Cautiously I raised a corner of the shawl and peered beneath. There was a squawk of rage, a rattle, and then silence. The cage was empty. I saw nothing, not even a shadow.

Alone in my sitting-room with my skin creeping, I made a series of experiments. Looking back on it I know it was one of the most dreadful hours I have spent, but I am a strong-minded woman and I did not go to my room until I had found out the all-significant fact and had proved it.

The manifestation, or whatever you care to call it, only occurred when the cage was covered. It was nothing to do with the shawl. A blanket served equally well. Light did not seem to affect it, nor did position. As soon as the cage was covered the dreadful idiot parrot voice within began again.

There were no more impersonations that evening, only whistles, catcalls and three lines of a hymn repeated in a sing-song.

At last I took myself in hand. I left the cage uncovered and passed a fitful night in my bedroom behind a locked door.

The following day I could not bring myself to confide in anyone. Frankly, I did not fancy the task of telling such an utterly ridiculous story.

As soon as I was alone in the flat, after the daily woman had left, I got out the shawl and covered the cage again. This time there was no result. The cage remained quiet.

My first feeling was one of intense relief, followed by extreme irritation with myself for permitting my imagination to run away with me. I went out to a lecture that night, still considerably shaken by what I could only feel was a very disturbing trick of the brain.

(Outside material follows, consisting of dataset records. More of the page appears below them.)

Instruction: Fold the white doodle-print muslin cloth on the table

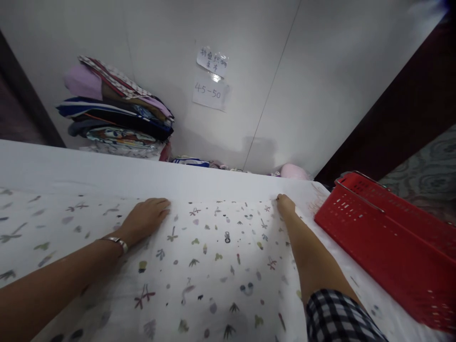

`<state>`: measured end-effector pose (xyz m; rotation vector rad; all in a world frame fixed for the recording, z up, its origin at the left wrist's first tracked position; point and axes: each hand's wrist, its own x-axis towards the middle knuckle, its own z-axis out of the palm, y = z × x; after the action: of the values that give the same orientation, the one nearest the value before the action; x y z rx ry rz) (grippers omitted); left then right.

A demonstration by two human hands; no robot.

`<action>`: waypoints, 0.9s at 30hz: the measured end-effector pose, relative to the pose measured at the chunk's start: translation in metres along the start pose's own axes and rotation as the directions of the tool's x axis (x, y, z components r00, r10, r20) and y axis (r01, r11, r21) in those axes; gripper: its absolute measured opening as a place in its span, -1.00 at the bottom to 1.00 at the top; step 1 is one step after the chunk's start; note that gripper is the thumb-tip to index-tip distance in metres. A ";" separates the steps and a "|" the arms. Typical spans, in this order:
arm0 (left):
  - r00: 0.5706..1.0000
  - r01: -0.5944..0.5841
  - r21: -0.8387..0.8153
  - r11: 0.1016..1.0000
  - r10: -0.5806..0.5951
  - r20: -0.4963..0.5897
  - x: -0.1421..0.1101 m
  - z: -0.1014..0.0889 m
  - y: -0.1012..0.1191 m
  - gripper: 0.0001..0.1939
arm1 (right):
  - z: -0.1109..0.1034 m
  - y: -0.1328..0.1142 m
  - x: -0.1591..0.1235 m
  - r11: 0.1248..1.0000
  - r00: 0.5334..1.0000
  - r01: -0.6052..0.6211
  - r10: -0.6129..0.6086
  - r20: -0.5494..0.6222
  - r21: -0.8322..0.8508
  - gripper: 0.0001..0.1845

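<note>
A thin white cloth (pixel 217 266) printed with small coloured motifs lies spread over the white table (pixel 117 168). My left hand (pixel 151 216) rests flat on it near its far edge, fingers stretched and pointing right. At the cloth's far right corner, my right hand (pixel 286 206) has its fingers pinched on the edge. The printed cloth runs on to the left beyond my left arm, and its near edge falls outside the view.
A red plastic basket (pixel 384 251) with a wire handle stands on the right. Folded fabrics (pixel 121 109) are stacked behind the table at left. Two handwritten paper notes (pixel 211 92) hang on the grey wall (pixel 235 28). A pink bundle (pixel 294 171) shows behind the far edge.
</note>
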<state>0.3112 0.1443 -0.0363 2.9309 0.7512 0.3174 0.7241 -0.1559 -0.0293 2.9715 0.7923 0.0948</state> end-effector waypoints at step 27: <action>0.991 0.081 -0.088 0.993 -0.071 0.111 -0.061 -0.006 0.004 -0.50 | 0.034 -0.119 -0.112 0.845 0.855 0.508 -0.518 0.020 0.171 -0.38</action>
<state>0.2595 0.1119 -0.0409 2.7987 0.8073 0.1814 0.5707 -0.1103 -0.0776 2.7574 1.6209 -0.0995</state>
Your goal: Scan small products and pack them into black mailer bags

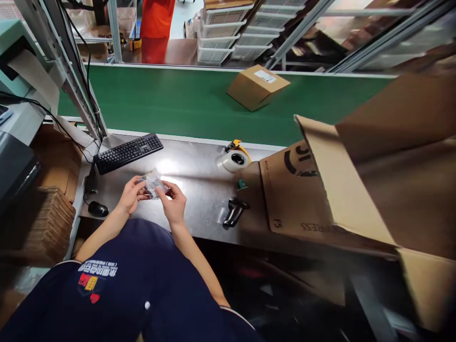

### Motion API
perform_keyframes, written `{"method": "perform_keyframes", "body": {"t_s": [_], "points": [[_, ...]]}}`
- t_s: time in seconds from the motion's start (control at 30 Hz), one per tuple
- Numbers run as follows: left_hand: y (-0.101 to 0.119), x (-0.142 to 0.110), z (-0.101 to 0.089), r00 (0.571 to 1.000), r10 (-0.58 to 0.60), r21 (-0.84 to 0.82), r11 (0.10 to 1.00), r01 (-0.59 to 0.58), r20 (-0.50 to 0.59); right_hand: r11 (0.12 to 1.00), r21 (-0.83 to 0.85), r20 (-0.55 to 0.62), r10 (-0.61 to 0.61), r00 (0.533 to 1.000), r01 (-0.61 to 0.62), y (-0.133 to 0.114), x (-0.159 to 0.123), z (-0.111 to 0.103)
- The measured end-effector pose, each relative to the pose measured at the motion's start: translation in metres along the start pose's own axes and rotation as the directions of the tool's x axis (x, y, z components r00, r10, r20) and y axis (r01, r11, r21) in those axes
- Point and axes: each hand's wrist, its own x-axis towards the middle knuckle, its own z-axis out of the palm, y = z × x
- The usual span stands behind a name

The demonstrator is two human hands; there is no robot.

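Both hands hold a small clear plastic packet [153, 183] above the metal table [199, 190]. My left hand [131, 194] pinches its left edge, and my right hand [173, 202] grips the right side with thumb and fingers. Printing or a label seems to show on the packet, but I cannot read it or make out what is inside. Behind my hands lies a black keyboard [130, 152]. A black mouse [98, 209] rests to the left of my left hand. Farther right on the table is a black handheld scanner [235, 212].
A tape dispenser with a clear roll [235, 159] stands near the table's back edge. To the right is a large open cardboard box [295, 190]. A closed carton [258, 85] sits on the green conveyor [160, 99]. Flat cardboard [50, 223] is stacked at left.
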Motion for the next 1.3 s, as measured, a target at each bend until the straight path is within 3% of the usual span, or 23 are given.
{"method": "perform_keyframes", "body": {"t_s": [0.13,0.2,0.23,0.3,0.37,0.4,0.47,0.53,0.6,0.7,0.77,0.87,1.0,1.17,1.3], "points": [[0.003,0.002,0.0,0.991,0.136,-0.039,0.99,-0.135,0.02,0.993,0.023,-0.014,-0.116,0.993,0.116,-0.005,-0.002,0.004],[0.009,0.002,-0.004,0.981,0.187,-0.048,0.982,-0.185,0.047,0.96,-0.016,-0.013,-0.281,0.96,0.281,-0.006,-0.002,0.003],[0.012,0.001,-0.007,0.979,0.191,-0.058,0.981,-0.187,0.069,0.916,-0.058,-0.012,-0.398,0.917,0.397,-0.007,-0.001,0.001],[0.02,-0.001,-0.012,0.979,0.129,-0.091,0.989,-0.116,0.159,0.765,-0.158,-0.012,-0.633,0.774,0.624,-0.008,0.002,-0.001],[0.026,-0.004,-0.017,0.963,0.019,-0.083,0.997,0.003,0.268,0.599,-0.24,0.0,-0.787,0.618,0.764,-0.008,0.005,-0.004],[0.028,-0.005,-0.018,0.956,-0.013,-0.054,0.998,0.031,0.294,0.539,-0.267,0.009,-0.828,0.561,0.799,-0.007,0.007,-0.005],[0.029,-0.006,-0.018,0.962,0.008,0.016,1.0,-0.012,0.274,0.482,-0.29,0.04,-0.857,0.514,0.827,-0.005,0.007,-0.007],[0.028,-0.004,-0.016,0.97,0.108,0.075,0.989,-0.127,0.218,0.513,-0.266,0.081,-0.832,0.549,0.816,-0.003,0.004,-0.008],[0.025,-0.001,-0.014,0.963,0.196,0.112,0.969,-0.218,0.183,0.65,-0.204,0.054,-0.739,0.672,0.732,-0.002,-0.002,-0.008],[0.023,0.003,-0.013,0.948,0.274,0.15,0.943,-0.299,0.165,0.922,-0.017,-0.082,-0.387,0.919,0.387,-0.006,-0.009,-0.004],[0.023,0.004,-0.014,0.938,0.302,0.169,0.929,-0.33,0.171,0.984,0.138,-0.075,-0.104,0.992,0.113,-0.012,-0.009,-0.002],[0.024,0.004,-0.015,0.931,0.323,0.194,0.915,-0.353,0.17,0.948,0.298,0.019,0.116,0.993,-0.116,-0.024,-0.003,-0.001],[0.026,0.004,-0.017,0.964,0.222,0.214,0.944,-0.25,0.145,0.888,0.395,0.087,0.217,0.972,-0.234,-0.036,0.003,-0.003],[0.029,0.004,-0.019,0.987,0.104,0.337,0.931,-0.141,0.126,0.95,0.282,0.032,0.129,0.991,-0.132,-0.044,0.006,-0.003],[0.029,0.005,-0.019,0.999,0.025,0.428,0.903,-0.039,0.037,0.994,0.065,0.148,0.081,0.986,-0.091,-0.053,0.011,-0.006]]}}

I arrived home a little after ten and as soon as I came into the hall I heard the two voices. I stood with my hand on the sitting-room latch, my heart thumping. My instinct was to turn and run for assistance, but there is an obstinate something in my nature which I can only call pride, and eventually I pulled myself together, opened the door and switched on the light.

A guilty silence greeted my arrival. The room was cold and empty. On the table stood the cage, covered by its multicoloured hood. I closed the door, and as I walked towards the table I distinctly heard the odd rasping noise that a parrot makes as it rubs its beak on the wood of its perch.

I had stretched up my hand to pull the shawl away when the voice within began to speak again. Never shall I forget that strange reported conversation. First of all the woman’s voice, soft, educated, endearing, and then the man’s, jovially wheezy and shaken now and again with foolish laughter.

“George, don’t—don’t. My dear, be serious for once. Be a little sensible. You’re not dignified, darling. You’re not even amusing. You’re silly.”

“Perhaps I come from the Scilly Isles.” This followed by the insufferable chuckle.

Then the woman’s voice again, near breaking-point this time.

“George, really, I can’t stand it! You’re such a fool. So puerile. I tell you I can’t stand it. These incessant lunatic jokes aren’t faintly funny. Dearest, pull yourself together.”

There was a pause, followed by an explosion of partly controlled laughter.

“Yo-ho, heave ho,” sang the male voice, and the parrot, or whatever it was, added a hoarse guffaw or two of its own.

“Really!…” There were tears in the woman’s voice and a dangerous edge of hysteria. “I can’t stand it any longer. I’ve been thinking about what I’m going to do for months now. I knew you’d drive me to it in the end. My nerves have snapped, I tell you. Look, George, look, I’ve got a gun in my hand. Look at it! If I were to pull the trigger…”

“There’d be a loud report,” sang the male voice, quoting evidently, from some comic song.

“George, I’m going to—I’m going to—”

In its effort to reproduce the whispered exasperation in the feminine voice the bird whistled with ghastly effect.

The answering male giggle was positively insane in its stupidity.

“I’d rather have a nice cup of tea,” the voice sang.